Giroud - I didn't want to be bullied in England

Giroud Arsenal

Olivier Giroud has had time to reflect on his first season with Arsenal but he came into the league with some genuine fears.

Those fears relate to the physical side of English football and Giroud has spoken about how much of a challenge it was getting used to the pace and aggression of the English game, remarkable as he’s not exactly a small buy.

Giroud has transformed himself into the power figure in the Arsenal attack. Other players are better when it comes to creativity and exploiting space but there are few better in terms of pinning the opposition defence back.

“I had to adapt mostly to the challenges in the game - after a few weeks, the fitness coaches knew me better and told me that I had to work on my strengths, try to be more dynamic and work on how I hold the ball,” he told Arsenal’s website.

It suggests that he had preconceptions of the game in England and the physical way that some defenders like to rough up players who have no Premier League experience, trying to make a name for themselves in the league for the first time.

It’s understandable that he could be wary because he came to England with a basic understanding of the language and culture and he deserves credit for tackling his fears head on.

He was always going to be a target in this Arsenal team because of his prolific record with Montpellier which earned him the transfer in the first place.

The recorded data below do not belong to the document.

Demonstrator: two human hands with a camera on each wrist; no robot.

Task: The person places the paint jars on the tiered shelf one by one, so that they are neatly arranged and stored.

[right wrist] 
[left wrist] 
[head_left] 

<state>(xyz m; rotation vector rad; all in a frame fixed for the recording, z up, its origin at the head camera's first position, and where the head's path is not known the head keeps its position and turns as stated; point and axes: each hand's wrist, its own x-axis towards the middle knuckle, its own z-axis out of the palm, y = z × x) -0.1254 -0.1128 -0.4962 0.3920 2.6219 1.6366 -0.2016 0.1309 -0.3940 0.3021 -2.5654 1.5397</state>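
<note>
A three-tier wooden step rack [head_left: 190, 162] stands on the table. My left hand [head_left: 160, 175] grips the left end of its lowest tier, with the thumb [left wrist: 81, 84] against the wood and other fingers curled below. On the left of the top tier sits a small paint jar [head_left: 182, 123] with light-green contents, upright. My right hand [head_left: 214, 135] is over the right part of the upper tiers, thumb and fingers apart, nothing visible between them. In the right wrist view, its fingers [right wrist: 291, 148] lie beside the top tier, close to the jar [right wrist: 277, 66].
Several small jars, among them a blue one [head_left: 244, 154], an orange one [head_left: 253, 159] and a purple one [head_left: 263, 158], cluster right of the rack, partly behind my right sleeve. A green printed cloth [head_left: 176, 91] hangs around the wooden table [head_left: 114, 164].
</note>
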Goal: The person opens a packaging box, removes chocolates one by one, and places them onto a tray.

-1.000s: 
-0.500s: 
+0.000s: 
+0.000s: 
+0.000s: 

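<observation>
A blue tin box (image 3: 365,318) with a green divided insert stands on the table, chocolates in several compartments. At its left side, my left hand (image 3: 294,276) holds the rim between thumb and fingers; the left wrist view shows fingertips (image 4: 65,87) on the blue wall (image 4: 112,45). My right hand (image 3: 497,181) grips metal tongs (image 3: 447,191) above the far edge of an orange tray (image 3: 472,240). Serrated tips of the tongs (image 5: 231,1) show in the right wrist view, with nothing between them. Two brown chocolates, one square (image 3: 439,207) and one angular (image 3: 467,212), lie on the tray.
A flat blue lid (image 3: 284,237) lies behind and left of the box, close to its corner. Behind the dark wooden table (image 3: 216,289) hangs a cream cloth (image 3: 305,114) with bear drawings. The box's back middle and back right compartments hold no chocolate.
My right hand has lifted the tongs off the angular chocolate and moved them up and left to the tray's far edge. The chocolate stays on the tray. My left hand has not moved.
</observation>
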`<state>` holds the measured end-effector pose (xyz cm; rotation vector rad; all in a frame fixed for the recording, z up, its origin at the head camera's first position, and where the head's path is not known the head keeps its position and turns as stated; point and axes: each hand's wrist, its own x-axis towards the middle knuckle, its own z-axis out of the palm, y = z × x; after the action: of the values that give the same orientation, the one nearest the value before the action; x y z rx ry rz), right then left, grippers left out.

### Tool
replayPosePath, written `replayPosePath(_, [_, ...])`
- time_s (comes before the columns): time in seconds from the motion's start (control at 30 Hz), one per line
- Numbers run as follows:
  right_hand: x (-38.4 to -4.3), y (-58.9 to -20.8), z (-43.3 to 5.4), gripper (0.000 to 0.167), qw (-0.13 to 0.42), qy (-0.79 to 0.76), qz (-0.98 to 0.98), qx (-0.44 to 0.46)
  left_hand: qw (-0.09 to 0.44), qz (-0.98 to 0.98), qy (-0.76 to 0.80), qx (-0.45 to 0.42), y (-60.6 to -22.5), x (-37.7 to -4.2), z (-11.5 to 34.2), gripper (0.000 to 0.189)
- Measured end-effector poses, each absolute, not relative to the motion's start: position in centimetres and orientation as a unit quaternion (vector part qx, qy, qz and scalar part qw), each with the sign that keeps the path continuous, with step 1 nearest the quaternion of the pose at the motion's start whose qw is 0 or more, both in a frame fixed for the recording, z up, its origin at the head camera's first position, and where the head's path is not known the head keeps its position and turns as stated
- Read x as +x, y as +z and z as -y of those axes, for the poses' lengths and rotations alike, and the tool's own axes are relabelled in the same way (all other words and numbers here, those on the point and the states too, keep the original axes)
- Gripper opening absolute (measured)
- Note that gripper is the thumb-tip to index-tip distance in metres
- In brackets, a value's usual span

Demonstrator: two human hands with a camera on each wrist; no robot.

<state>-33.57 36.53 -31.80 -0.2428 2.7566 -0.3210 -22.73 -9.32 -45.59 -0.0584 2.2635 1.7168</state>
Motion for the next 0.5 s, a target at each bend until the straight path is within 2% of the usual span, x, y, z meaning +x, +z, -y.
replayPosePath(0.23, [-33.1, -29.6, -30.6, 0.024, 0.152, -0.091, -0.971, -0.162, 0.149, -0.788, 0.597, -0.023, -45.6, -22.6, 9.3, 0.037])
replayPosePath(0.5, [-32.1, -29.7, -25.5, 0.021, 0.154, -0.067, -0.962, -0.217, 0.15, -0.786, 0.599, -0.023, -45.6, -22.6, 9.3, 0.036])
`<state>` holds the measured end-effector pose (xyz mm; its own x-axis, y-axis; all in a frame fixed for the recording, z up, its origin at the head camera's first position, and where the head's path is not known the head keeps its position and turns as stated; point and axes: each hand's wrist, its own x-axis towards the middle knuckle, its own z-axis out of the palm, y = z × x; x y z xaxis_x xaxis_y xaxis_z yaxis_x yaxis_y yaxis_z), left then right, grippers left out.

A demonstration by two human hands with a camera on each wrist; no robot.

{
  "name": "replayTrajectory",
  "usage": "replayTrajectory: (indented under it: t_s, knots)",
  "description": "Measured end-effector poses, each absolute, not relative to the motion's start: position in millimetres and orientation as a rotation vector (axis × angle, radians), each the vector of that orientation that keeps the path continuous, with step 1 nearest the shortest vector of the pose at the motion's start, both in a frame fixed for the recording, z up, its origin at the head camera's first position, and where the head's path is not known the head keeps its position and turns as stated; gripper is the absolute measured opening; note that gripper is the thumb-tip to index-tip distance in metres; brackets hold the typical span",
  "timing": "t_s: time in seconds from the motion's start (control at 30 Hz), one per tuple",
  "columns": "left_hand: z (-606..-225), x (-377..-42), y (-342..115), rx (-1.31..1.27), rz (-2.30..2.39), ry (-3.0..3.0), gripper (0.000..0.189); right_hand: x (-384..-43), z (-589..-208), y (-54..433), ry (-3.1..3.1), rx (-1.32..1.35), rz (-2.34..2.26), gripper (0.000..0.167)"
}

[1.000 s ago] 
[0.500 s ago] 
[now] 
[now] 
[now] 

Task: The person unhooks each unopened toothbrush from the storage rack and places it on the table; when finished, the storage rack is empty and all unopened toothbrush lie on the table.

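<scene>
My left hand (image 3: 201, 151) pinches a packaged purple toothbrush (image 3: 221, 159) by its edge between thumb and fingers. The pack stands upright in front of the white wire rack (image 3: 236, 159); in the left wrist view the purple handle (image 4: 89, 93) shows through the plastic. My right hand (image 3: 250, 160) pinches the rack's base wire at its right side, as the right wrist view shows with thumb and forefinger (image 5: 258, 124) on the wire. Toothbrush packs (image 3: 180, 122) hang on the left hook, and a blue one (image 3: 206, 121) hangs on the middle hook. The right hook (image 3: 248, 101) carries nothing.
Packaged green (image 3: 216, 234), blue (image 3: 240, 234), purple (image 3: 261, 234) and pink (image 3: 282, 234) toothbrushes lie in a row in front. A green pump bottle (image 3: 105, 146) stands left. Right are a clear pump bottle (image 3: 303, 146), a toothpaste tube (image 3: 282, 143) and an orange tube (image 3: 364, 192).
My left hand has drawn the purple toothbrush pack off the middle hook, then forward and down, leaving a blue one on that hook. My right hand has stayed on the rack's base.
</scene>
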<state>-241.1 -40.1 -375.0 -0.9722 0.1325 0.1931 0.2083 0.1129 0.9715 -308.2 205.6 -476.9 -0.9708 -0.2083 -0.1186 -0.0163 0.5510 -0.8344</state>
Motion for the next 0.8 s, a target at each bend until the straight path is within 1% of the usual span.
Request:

However, it’s difficult to understand why he could be worried about being bullied by the opposition defence when he’s such a tall and physical player. He’s always been able to use those two aspects of his physical nature to his advantage.

“I’ve been doing a lot of exercises to develop my shoulders and my arms to protect the ball well. I understood that I had to play more with my body here than in France. It has paid off,” he added.

The challenge now for Giroud is next season and how he can reinvent himself and also keep other players from taking his central attacking position.

He needs to reinvent himself because other teams have now had first hand experience of how he plays and they can think of more effective ways to keep him quiet during games.

He’s also got to deal with the pressure coming from Theo Walcott, Lukas Podolski and possibly another top high profile striker in order to keep himself as the primary striker at the club next season.

He seems like a genuine and honest player, ready to take on his weaknesses and dispel misconceptions anyone has over his game and the way he plays.

An improvement on 11 Premier League goals definitely isn’t out of the question.

Is Grioud now Arsenal’s target man? Is he a better player than that?